Have you ever wanted to stop drinking beer? No? Me either.

Despite the multi-day hangover, patchy stubble, and obnoxiously smelly undershirt that I had developed over the weekend, I couldn’t do this trip without dropping into the brewery that most people credit for starting Atlanta’s craft brewing scene. Since being founded in 1997, SweetWater Brewing Company has grown into one of the 20 largest craft breweries in the country by volume. It’s the exclusive craft beer of Turner Field. You can drink SweetWater 420 on some Delta flights. It’s big business and, at the brewery, it shows. Compared to all the other breweries I visited, everything was simply bigger. Bigger semi-trucks, bigger bottling lines, bigger gift shop, bigger stainless steel tanks. In that way, the place is like any other craft brewery, except magnified.
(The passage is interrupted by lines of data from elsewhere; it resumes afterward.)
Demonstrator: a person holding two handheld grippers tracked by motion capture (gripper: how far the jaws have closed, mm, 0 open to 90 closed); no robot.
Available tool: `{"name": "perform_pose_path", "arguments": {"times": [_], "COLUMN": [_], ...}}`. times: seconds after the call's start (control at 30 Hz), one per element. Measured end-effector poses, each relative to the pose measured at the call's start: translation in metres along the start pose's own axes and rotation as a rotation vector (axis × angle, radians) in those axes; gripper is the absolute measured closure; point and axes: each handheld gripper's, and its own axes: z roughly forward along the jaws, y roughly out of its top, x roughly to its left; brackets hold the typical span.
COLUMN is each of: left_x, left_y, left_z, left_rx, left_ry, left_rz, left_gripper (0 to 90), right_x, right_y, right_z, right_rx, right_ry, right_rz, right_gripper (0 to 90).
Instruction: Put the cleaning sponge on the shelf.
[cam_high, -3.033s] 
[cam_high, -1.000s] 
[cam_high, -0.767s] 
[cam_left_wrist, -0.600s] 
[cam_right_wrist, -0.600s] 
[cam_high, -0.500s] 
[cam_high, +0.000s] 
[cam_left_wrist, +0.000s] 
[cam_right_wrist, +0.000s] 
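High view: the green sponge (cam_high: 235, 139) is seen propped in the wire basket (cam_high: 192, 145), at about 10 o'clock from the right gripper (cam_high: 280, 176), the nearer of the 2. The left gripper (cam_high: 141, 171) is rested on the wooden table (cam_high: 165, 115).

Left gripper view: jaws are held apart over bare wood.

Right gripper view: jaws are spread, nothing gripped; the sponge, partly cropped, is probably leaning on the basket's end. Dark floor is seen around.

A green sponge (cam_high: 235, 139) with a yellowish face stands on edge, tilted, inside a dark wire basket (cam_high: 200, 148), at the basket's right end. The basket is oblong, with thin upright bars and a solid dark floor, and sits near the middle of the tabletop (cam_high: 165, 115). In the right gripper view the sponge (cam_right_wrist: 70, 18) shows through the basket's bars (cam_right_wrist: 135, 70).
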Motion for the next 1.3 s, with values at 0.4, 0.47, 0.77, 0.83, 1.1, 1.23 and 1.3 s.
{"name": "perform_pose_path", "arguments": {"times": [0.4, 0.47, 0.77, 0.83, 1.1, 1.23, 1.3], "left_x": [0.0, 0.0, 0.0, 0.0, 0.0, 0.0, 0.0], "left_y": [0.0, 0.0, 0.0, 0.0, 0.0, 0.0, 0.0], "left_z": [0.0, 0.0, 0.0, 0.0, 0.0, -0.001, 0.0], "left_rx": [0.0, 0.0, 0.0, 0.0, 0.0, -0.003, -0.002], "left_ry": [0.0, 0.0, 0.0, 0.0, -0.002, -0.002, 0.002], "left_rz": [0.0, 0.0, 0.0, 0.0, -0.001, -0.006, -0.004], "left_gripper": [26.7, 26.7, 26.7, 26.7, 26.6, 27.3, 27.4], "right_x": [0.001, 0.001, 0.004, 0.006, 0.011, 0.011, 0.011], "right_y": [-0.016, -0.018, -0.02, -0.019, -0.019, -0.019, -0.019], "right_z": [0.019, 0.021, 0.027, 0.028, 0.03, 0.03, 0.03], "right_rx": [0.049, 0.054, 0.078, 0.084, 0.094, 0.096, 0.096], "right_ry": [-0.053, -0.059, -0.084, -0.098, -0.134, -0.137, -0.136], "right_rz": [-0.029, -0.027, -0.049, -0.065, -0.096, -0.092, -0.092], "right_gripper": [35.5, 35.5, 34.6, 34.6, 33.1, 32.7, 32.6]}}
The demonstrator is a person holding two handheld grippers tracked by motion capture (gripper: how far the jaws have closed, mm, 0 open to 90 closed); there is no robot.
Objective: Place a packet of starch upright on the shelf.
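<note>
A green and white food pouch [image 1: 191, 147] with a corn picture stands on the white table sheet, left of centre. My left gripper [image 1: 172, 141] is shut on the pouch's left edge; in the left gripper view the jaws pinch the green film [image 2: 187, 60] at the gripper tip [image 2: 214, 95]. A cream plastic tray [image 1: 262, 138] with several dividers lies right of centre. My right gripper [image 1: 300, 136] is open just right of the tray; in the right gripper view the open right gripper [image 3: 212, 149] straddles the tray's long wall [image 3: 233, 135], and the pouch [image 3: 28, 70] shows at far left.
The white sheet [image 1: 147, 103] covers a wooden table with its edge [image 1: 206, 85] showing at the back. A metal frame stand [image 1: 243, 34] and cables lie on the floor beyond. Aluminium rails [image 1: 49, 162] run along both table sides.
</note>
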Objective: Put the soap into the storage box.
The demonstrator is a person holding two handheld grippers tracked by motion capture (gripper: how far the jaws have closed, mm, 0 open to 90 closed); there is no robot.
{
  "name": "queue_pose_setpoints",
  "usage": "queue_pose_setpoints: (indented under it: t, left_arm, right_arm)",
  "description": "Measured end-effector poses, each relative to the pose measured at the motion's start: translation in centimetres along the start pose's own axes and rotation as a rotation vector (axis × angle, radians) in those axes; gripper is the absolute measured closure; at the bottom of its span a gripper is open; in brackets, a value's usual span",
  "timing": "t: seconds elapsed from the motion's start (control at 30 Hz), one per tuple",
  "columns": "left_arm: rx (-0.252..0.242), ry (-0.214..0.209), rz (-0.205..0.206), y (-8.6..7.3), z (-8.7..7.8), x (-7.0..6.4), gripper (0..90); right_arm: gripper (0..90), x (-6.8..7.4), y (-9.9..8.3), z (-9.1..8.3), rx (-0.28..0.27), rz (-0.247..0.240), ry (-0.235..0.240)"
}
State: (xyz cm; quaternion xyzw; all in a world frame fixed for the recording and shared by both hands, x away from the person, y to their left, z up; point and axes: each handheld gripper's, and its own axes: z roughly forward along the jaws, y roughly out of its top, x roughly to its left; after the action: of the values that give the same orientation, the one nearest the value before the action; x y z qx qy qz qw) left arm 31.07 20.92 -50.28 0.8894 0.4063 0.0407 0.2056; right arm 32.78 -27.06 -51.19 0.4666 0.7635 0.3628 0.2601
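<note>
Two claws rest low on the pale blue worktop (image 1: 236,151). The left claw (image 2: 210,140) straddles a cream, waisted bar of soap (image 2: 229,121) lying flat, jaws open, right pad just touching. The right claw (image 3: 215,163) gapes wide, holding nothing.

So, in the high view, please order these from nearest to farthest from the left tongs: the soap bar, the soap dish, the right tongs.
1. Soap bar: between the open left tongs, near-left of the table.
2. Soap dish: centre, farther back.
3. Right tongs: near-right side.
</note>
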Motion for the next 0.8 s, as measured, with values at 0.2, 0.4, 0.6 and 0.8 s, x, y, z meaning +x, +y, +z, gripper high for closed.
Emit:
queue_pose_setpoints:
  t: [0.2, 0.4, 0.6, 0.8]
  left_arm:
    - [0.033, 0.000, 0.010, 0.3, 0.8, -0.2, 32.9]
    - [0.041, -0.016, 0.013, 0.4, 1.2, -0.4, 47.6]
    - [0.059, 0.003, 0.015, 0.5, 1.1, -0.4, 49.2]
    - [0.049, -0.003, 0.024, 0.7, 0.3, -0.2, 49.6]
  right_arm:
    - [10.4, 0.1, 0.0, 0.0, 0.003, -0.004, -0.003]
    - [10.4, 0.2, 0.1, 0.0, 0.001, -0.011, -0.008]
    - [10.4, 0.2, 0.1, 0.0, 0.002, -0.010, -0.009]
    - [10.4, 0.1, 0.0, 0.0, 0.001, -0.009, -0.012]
As SweetWater has ascended to the top — scoring big contracts, sending out cease-and-desist letters to protect their brand — it has sometimes seemed that it’s had a hard time getting along with other craft breweries. Maybe that’s true in some cases, but of all the brewers I met over the trip, no one had a bad word to say about SweetWater. Most of them, in fact, mentioned that someone in their brewery had gotten their start at SweetWater or that SweetWater had helped them out with a favor once or twice in the past.

The crowd on Sunday was actually pretty light. I was a little disappointed to find out that the brewery only serves its cask and limited release beers on Wednesday, which is apparently when you should go. Instead, I drank the SweetWater that I typically drink, LowRYEder, and listened to another dude playing acoustic guitar. He was singing Neil Young.

“Oh, to live on Sugar Mountain with the barkers and the colored balloons. You can’t be 20 on Sugar Mountain though you’re thinking that you’re leaving there too soon.”

Have you ever wanted to stop drinking beer? No? Me either.